33. Le 18 septembre 2007, la cour d'assises de Bakırköy reconnut cette personne coupable d'usurpation de la qualité d'avocat notamment par l'établissement de faux documents. A cette occasion, la cour observa que cette personne s'était donné l'apparence d'une avocate en ouvrant un cabinet d'avocat, y accrochant un titre d'avocat et établissant des actes de représentation par voie notariale, avant d'intervenir au cours de divers procès et procédures d'exécution.
3. Plainte pour mauvais traitements
34. A une date non précisée, le requérant saisit le procureur de la République d'Istanbul d'une plainte contre quatre policiers rattachés à la direction de la sûreté d'Istanbul et un médecin de l'hôpital de Şişli pour torture et faux en écriture publique. Il soutint que son procès-verbal de garde à vue constituait un faux car la date et l'heure d'arrestation et de placement en garde à vue y mentionnés étaient le 5 janvier 2002, 1 h 30, alors qu'il avait en réalité été arrêté et placé en garde à vue le 4 janvier 2002 vers 18 h 30. Il allégua ainsi avoir d'abord été gardé dans les locaux du commissariat d'Ümraniye, où il aurait été torturé (électrocution, coups), avant d'être conduit, le 5 janvier au matin, à la direction de la sûreté d'Istanbul où il aurait été frappé devant le procureur et le juge assesseur lors de ses dépositions ainsi que devant le médecin qui devait l'examiner. Il ajouta que le médecin avait établi un faux.
35. Le 24 janvier 2006, le procureur de la République prononça un non‑lieu à poursuivre eu égard au caractère non étayé des allégations du requérant. Il se fonda notamment sur les rapports médicaux établis le 5 janvier 2002, mais aussi sur le rapport médical du 7 janvier 2002 dressé par le bureau de médecine légale d'Istanbul, qui concluait à l'absence de toute trace de blessure.
36. Le requérant forma opposition contre cette décision.
37. Le 10 mai 2006, la cour d'assises de Beyoğlu rejeta le recours du requérant.
38. Le 20 février 2006, la direction des affaires sanitaires près la préfecture d'Istanbul, saisie d'une plainte du requérant contre le médecin ayant procédé à l'examen de l'intéressé lors de sa garde à vue, refusa d'autoriser l'engagement de poursuites, eu égard à l'absence de tout élément de preuve à l'encontre du médecin concerné.

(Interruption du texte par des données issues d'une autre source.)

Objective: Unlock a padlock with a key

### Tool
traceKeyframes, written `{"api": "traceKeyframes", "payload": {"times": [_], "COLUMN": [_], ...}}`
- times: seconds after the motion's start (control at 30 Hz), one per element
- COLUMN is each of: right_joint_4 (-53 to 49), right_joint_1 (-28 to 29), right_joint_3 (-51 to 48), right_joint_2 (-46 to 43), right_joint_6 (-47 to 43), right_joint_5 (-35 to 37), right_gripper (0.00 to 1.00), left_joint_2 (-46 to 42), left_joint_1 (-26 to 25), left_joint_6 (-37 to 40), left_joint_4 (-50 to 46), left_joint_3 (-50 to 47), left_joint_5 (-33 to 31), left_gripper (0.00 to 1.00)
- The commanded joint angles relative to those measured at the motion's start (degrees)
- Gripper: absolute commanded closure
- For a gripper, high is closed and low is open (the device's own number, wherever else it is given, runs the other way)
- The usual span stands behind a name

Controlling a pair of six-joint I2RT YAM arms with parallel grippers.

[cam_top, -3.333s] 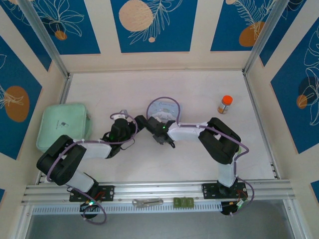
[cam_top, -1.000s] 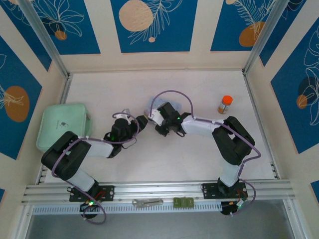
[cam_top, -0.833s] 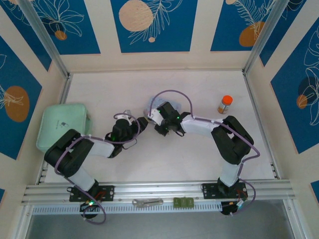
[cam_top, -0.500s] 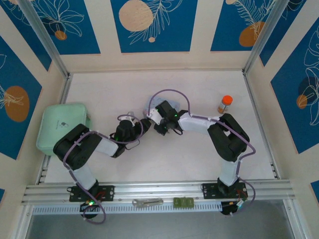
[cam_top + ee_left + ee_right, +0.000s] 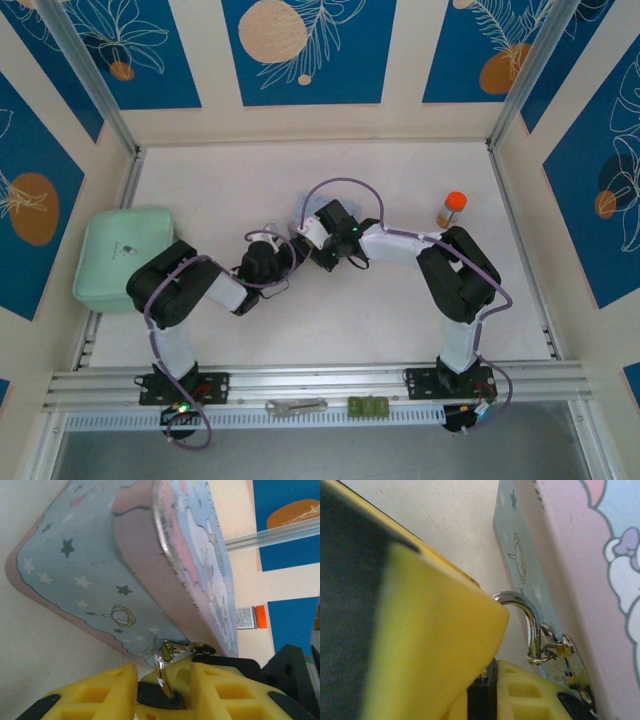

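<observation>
Over the counter point(image 5: 400, 310) from above, your left gripper point(image 5: 291, 249) meets the right gripper point(image 5: 310, 240); the left wrist shows the padlock point(image 5: 161, 673) between fingers point(image 5: 95, 692), grip impossible to tell; the right wrist shows pads point(image 5: 435, 645) clenching it, hooked through the hasp point(image 5: 555, 647) of the tin point(image 5: 600, 545), so unlocking looks yet to do.

The padlock point(image 5: 533, 627) hangs at the metal clasp point(image 5: 560, 652) on the side wall of the light-blue tin point(image 5: 520, 555). Its thin silvery shackle point(image 5: 520, 600) arches over. One leg drops through the clasp's loop, and the other disappears behind a yellow pad of the right gripper point(image 5: 487, 680). A sliver of the dark body shows pinched between that gripper's pads. From the left wrist the shackle appears edge-on and tilted, just below the clasp.
</observation>
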Motion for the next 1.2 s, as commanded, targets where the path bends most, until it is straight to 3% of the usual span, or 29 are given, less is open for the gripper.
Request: {"api": "traceKeyframes", "payload": {"times": [0.0,0.47,0.7,0.9,1.17], "right_joint_4": [-0.04,0.58,0.79,1.98,1.21], "right_joint_1": [-0.22,-0.22,-0.22,-0.59,-5.14], "right_joint_3": [0.51,-0.12,-0.55,-3.31,-7.53], "right_joint_2": [-0.37,-0.89,-1.5,-6.12,-15.47], "right_joint_6": [0.88,1.15,1.49,5.17,15.46], "right_joint_5": [-2.38,-2.92,-3.18,-5.38,-12.43], "right_gripper": [1.0,1.0,1.0,0.74,0.58], "left_joint_2": [1.4,4.7,4.31,4.48,4.48], "left_joint_1": [-0.65,-1.3,-1.31,-1.3,-1.25], "left_joint_6": [-1.37,-1.71,-0.73,-0.49,-0.14], "left_joint_4": [5.74,6.57,6.46,6.54,7.16], "left_joint_3": [1.28,2.96,2.92,2.66,2.28], "left_joint_5": [-1.72,-2.18,-2.84,-3.39,-3.4], "left_gripper": [0.68,0.81,1.0,1.0,1.0]}}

4. Emission de télévision diffusée le 30 mai 2002
39. Le 30 mai 2002, la chaîne de télévision « kanal D » diffusa une émission de télévision intitulée « Parmak izi », consacrée à l'affaire du requérant. Une présentatrice fit un bref résumé introductif des faits, à l'issue duquel fut diffusée une fiction qui relatait les évènements et montrait des acteurs jouant le rôle du requérant et de toutes les personnes impliquées dans l'affaire. Un narrateur exposait le déroulement des faits et commentait l'état d'esprit du requérant. Cette fiction était entrecoupée d'images des témoignages des véritables protagonistes de l'affaire, y compris un policier de la section criminelle et le requérant, filmé lors de la reconstitution des faits organisée par la police.
Les images peuvent être décrites comme suit : le personnage du requérant est mis en scène dans une boutique de téléphonie où on le voit brandir un couteau contre une personne jouant le rôle du propriétaire de la boutique. L'image est interrompue et s'y substitue le témoignage du policier R. D., présenté comme un « détective à la section criminelle », lequel déclare que le requérant aurait essayé d'effrayer le propriétaire. Le témoignage du policier est interrompu par la fiction montrant le personnage du requérant qui poignarde le personnage du propriétaire. La fiction est alors interrompue à nouveau et s'y substitue le témoignage du policier, qui déclare :
« Il a commencé à le poignarder, lui-même ne sait pas combien de coups de couteau il lui a portés ».
Au cours de l'émission, furent également diffusées des images de la reconstitution des faits à laquelle le requérant pris part. On le voit alors entouré de policiers, dans la rue et la boutique de téléphonie mobile où on l'entend répondre aux questions de l'un d'eux au cours de la conversation suivante :
« − Le policier : « Où était donc le couteau ? »
− Le requérant : « Dans son dos »
− Le policier : « Il était resté coincé dans le dos ? Et tu l'as retiré ? »
− Le requérant : « Je l'ai pris et l'ai mis dans ma poche intérieure »
On voit également un journalise tendre un micro vers le requérant, toujours entouré de policiers, et lui poser une question. Le générique de fin de l'émission est constitué des images de la reconstitution des faits où l'on voit le requérant entouré de policiers. Défile également dans le générique de fin la liste des remerciements adressés, parmi lesquels ceux à la direction de sûreté d'Istanbul, section de la sûreté, direction du bureau des crimes.
EN DROIT
I. SUR LA VIOLATION ALLÉGUÉE DE L'ARTICLE 6 §§ 1 ET 3 C) ET D) DE LA CONVENTION
40. Le requérant allègue avoir été privé d'un procès équitable parce qu'il n'a pas bénéficié de l'assistance d'un avocat durant sa garde à vue ni des conseils juridiques d'un véritable avocat lors de son procès. A cet égard, il conteste le refus des juridictions internes de procéder au renouvellement des actes de procédure accomplis alors qu'il était assisté par une fausse avocate. Il allègue par ailleurs une atteinte au principe de l'égalité des armes dans la mesure où il n'a pu procéder à l'audition des témoins.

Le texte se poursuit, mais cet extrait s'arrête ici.